A new family of drugs designed to target cancer-causing proteins could potentially treat incurable skin cancers, a new study suggests.
The study, published online on December 11, 2014, in Cancer Cell, indicated that the new drugs, called panRAF inhibitors, could be effective in melanoma patients who have grown resistant to drugs that target BRAF, a protein that drives about half of all melanomas.
"Melanomas often respond initially to the current generation of treatments, but they inevitably acquire resistance to them, and there is a desperate need for more effective options,” said study co-lead Professor Caroline Springer in a press release.
Researchers found that the new drugs, provisionally named CCT196969 and CCT241161, stopped the growth of BRAF-driven melanomas, including those that had previously stopped responding to BRAF-targeting drugs.

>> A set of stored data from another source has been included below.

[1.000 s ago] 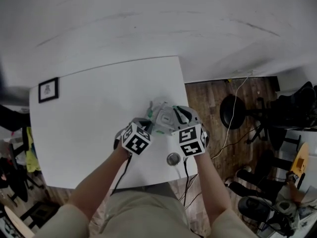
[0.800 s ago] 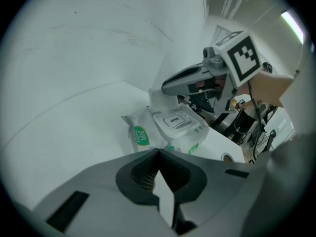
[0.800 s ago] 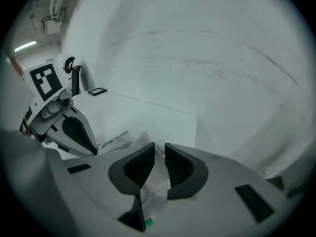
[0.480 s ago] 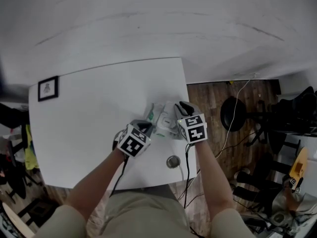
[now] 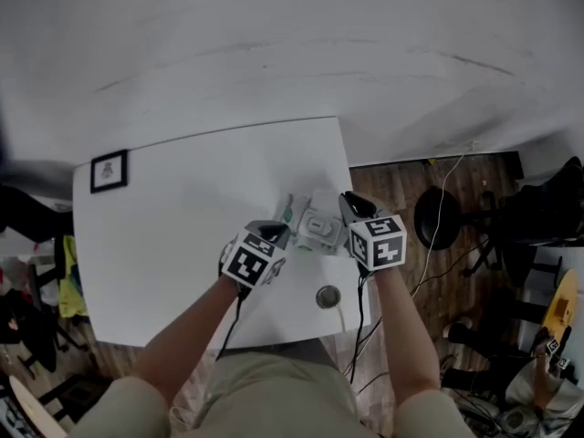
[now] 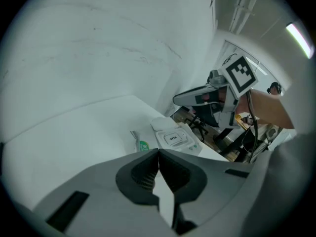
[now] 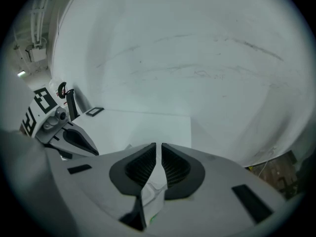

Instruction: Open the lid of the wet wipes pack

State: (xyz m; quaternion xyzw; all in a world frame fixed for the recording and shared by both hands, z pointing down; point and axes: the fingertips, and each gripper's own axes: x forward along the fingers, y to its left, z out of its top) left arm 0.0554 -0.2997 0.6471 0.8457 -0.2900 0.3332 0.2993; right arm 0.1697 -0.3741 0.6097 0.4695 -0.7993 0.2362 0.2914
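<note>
The wet wipes pack point(image 5: 315, 225) lies near the right edge of the white table point(image 5: 182, 226). In the left gripper view the pack point(image 6: 174, 138) shows its grey lid marked OPEN, lying flat. My left gripper point(image 5: 275, 235) sits at the pack's left end. Its jaws are shut, with the tips point(image 6: 158, 152) at the pack's near edge, and no grip on it shows. My right gripper point(image 5: 350, 207) is at the pack's right end. Its jaws point(image 7: 158, 145) are closing to a thin slit, with white and green wrapper point(image 7: 152, 194) caught between them.
A small black-framed card point(image 5: 109, 171) lies at the table's far left corner. A round metal grommet point(image 5: 328, 297) with a cable sits near the front edge. Past the table's right edge are a wooden floor and a black stool point(image 5: 438, 219). A white wall stands behind.
My right gripper has rolled and shifted from over the pack to its right end. My left gripper has lifted a little at the left end. The pack has stayed on the table.
</note>
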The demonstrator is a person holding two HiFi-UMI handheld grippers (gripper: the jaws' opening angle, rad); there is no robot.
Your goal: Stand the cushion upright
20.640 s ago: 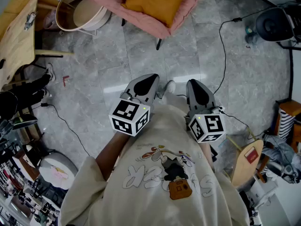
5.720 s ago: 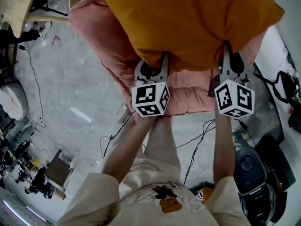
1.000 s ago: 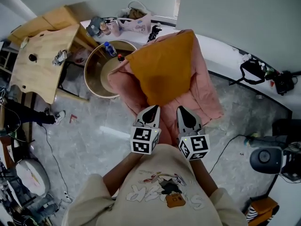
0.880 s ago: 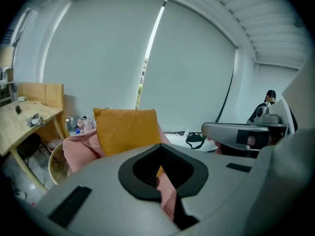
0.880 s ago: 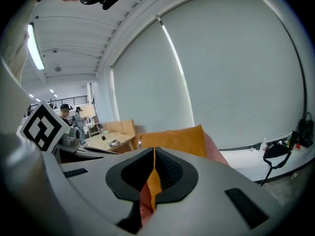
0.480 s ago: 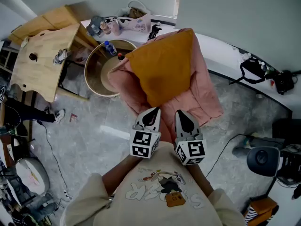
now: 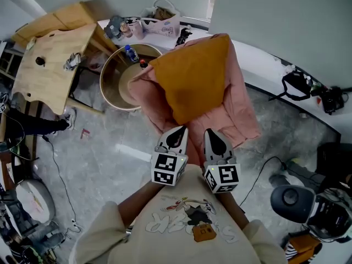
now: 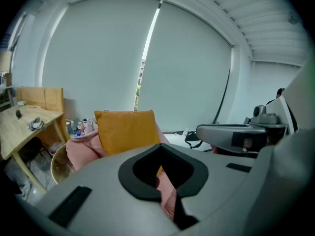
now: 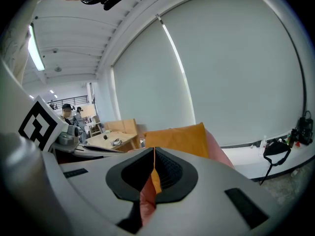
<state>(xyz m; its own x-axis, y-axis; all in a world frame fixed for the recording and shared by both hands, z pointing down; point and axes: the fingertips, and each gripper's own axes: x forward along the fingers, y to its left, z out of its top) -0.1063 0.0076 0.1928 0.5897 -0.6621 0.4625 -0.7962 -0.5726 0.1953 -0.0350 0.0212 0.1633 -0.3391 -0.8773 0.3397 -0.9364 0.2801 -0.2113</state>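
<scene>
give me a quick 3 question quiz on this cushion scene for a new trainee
1. True or false: the orange cushion lies flat on the floor.
2. Fill in: the left tongs and the right tongs are both ____ (open or shut).
3. What does the cushion lean against? A the pink chair; B a wall; C a box.

Key: 1 false, it stands upright on the chair seat. 2 shut, and neither holds anything. 3 A.
</scene>
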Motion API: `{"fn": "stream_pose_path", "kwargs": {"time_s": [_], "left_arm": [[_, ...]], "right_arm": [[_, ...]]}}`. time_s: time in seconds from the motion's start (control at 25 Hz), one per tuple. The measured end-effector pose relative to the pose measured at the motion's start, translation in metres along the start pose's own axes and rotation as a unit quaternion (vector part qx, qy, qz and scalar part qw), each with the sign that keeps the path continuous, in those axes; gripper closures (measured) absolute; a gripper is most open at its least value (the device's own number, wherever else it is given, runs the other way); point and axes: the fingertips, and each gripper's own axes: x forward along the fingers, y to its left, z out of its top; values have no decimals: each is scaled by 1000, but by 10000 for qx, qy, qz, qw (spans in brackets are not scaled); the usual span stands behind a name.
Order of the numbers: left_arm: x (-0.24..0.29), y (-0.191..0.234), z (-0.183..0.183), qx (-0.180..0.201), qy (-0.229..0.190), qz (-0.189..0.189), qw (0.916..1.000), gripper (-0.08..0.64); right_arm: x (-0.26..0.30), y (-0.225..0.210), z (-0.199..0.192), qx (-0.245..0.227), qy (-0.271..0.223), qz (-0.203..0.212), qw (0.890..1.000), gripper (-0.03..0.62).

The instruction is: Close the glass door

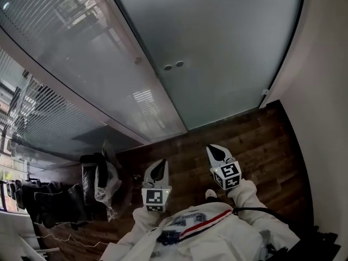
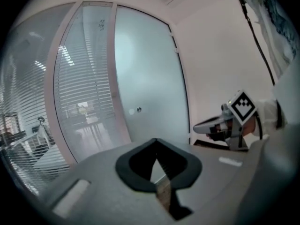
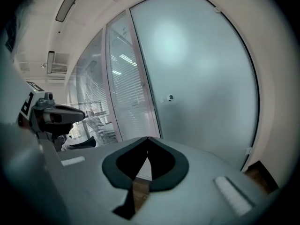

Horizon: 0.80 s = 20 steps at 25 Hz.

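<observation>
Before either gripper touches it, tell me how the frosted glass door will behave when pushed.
The frosted glass door is one tall pane, so it is probably stiff and heavy. Its surface looks smooth, with only two small round fittings, so jaws would likely slip on it. It probably pivots at the lower corner bracket.

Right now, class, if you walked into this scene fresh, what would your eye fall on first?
The big frosted glass door fills the upper middle of the head view, with two small round fittings near its left edge. Below it, over the dark wooden floor, the left gripper and right gripper point toward it, jaws together and empty.
</observation>
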Motion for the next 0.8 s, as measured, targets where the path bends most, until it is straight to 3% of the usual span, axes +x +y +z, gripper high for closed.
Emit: {"fn": "stream_pose_path", "kwargs": {"time_s": [0.16, 0.32, 0.52, 0.8], "left_arm": [[-27, -24, -9, 24, -35, -227, 9997, 558], [-59, -33, -40, -286, 74, -266, 9992, 558], [-98, -29, -65, -721, 34, -60, 9974, 558], [-148, -36, -81, -910, -104, -47, 9958, 558]], "right_arm": [[-30, 16, -39, 148, 407, -104, 9990, 584], [-52, 48, -82, 326, 732, -112, 9967, 585], [-75, 105, -128, 532, 1160, 100, 9918, 584], [-117, 148, -148, 586, 1121, 170, 9918, 584]]}}
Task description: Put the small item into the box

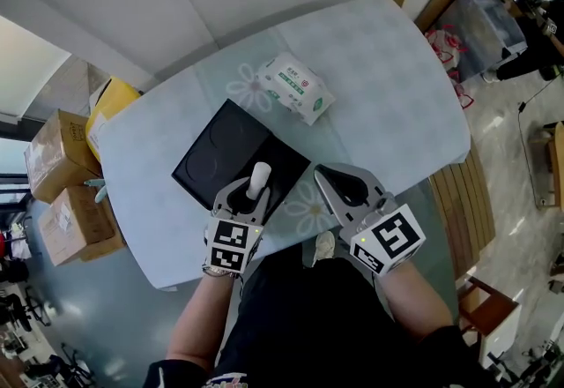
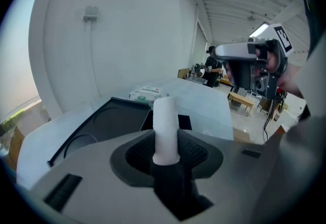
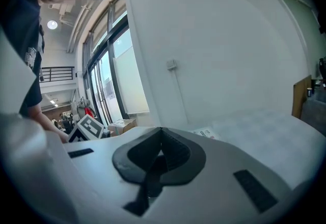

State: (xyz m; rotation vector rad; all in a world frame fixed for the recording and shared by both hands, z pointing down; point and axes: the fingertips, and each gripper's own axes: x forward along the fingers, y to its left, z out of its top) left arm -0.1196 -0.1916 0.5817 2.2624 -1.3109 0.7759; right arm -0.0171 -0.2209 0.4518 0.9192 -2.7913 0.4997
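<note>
While in left gripper [image 2: 166,139], smooth white cylinder [image 2: 165,116]

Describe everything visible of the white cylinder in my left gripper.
The white cylinder is small, smooth, matt and unmarked, with a flat end. The left gripper clamps its lower end in its jaws; the rest sticks out past the tips. In the head view it is over the near edge of the black box.

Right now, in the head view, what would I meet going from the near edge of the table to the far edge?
left gripper holding the white cylinder → black box → pack of wipes
</note>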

The research team also found that the new drugs halted tumor growth in approximately 20% of cancers in which BRAF-targeting drugs were completely ineffective. The study found that these new drugs work because they target both BRAF and the growth pathways on which the resistant cancer cells rely.
The study established that a dose of 20mg per kg per day of either drug caused tumors to regress without significant side-effects.
The research team hopes to begin clinical trials to test the new drugs in patients as early as 2015.
"Our new inhibitors are the first in a new family of drugs that attack cancers without allowing them the get-out clause of drug resistance, by blocking multiple cancer proteins at once,” Springer said. “We are very hopeful that clinical trials from this series of new inhibitors will begin very soon -- and that they will ultimately become new first or second-line options for patients who, at the moment, exhaust all the available treatments and end up with fatal disease."